Zeitungsverleger weisen Forderungen der Journalistengewerkschaften als "völlig realitätsfern" zurück

    Berlin (ots) - Der Bundesverband Deutscher Zeitungsverleger (BDZV)
hat heute in Berlin die Forderungen der Journalistengewerkschaften
für einen neuen Gehaltstarifvertrag für Redakteure an Tageszeitungen
als "völlig realitätsfern" zurückgewiesen. Der Deutsche
Journalisten-Verband (DJV) fordert eine Anhebung der Gehälter in Höhe
von 5,5 Prozent, die Dienstleistungsgewerkschaft ver.di verlangt
sogar 6,5 Prozent. "Wer angesichts der schweren Umsatzeinbrüche in
den Zeitungsverlagen mit solchen Forderungen aufwartet, hat jedes
Augenmaß verloren", erklärte der Verhandlungsführer der
Zeitungsverleger, Werner Hundhausen. Er hob hervor, dass die Krise im
Werbemarkt nicht nur einzelne Verlage, sondern die gesamte
Zeitungsbranche schwer getroffen habe. Im vergangenen Jahr hätten die
Verlage im Anzeigengeschäft das Niveau von 1998 und in vielen Fällen
sogar nur das Ergebnis von 1997 erreicht.

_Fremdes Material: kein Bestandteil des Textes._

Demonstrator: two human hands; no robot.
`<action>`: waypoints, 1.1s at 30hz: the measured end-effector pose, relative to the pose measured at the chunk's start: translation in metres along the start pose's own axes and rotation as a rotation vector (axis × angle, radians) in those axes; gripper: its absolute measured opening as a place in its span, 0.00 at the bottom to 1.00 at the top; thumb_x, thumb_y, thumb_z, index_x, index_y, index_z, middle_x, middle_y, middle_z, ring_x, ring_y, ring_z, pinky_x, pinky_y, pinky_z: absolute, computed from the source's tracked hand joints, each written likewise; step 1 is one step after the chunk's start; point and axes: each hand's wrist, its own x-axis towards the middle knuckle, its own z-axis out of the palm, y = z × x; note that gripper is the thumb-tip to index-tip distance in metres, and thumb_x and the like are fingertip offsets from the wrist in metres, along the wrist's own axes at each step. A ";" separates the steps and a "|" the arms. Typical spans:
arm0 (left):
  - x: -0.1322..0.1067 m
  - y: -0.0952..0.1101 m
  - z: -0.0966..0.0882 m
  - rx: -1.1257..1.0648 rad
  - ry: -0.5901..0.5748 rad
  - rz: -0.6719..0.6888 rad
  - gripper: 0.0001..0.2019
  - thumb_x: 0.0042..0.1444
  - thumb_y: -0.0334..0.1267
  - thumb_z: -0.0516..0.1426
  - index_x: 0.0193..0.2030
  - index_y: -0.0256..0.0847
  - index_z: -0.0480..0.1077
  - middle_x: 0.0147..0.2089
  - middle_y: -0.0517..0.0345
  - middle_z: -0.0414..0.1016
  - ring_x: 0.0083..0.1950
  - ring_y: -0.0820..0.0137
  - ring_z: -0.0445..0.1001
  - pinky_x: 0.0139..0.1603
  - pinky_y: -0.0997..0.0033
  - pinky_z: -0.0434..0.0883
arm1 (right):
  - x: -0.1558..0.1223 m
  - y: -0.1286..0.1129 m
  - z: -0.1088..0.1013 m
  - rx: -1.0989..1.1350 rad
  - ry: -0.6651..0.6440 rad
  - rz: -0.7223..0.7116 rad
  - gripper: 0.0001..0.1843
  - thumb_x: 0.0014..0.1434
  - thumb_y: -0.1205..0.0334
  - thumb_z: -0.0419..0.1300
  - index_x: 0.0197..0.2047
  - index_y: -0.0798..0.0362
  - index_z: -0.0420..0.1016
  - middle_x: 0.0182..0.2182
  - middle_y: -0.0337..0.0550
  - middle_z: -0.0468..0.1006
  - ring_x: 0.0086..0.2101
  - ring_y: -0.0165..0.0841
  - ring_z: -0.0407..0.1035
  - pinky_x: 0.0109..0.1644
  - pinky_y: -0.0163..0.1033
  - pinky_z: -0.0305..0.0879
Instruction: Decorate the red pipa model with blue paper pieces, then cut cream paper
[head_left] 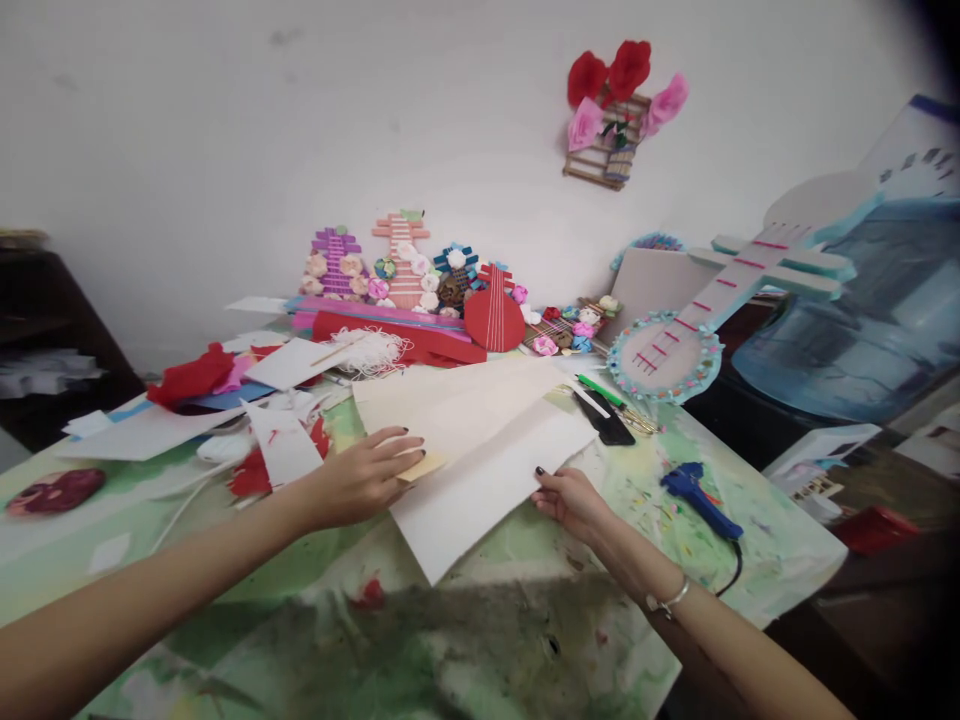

Aufgrund der schwachen
Konjunkturlage halte der Anzeigenrückgang weiter an: In den ersten
Monaten des laufenden Jahres sei das Anzeigengeschäft im Vergleich zu
2001 durchschnittlich um weitere zwölf Prozent zurückgegangen. Alle
Verlage seien zu drastischen Sparmaßnahmen gezwungen. "Wir erwarten
jetzt, dass die Gewerkschaften ihre Tarifpolitik an der Wirklichkeit
in unseren Zeitungsunternehmen ausrichten und die Wirtschaftsdaten
der Zeitungsbranche auch korrekt darstellen", so Hundhausen.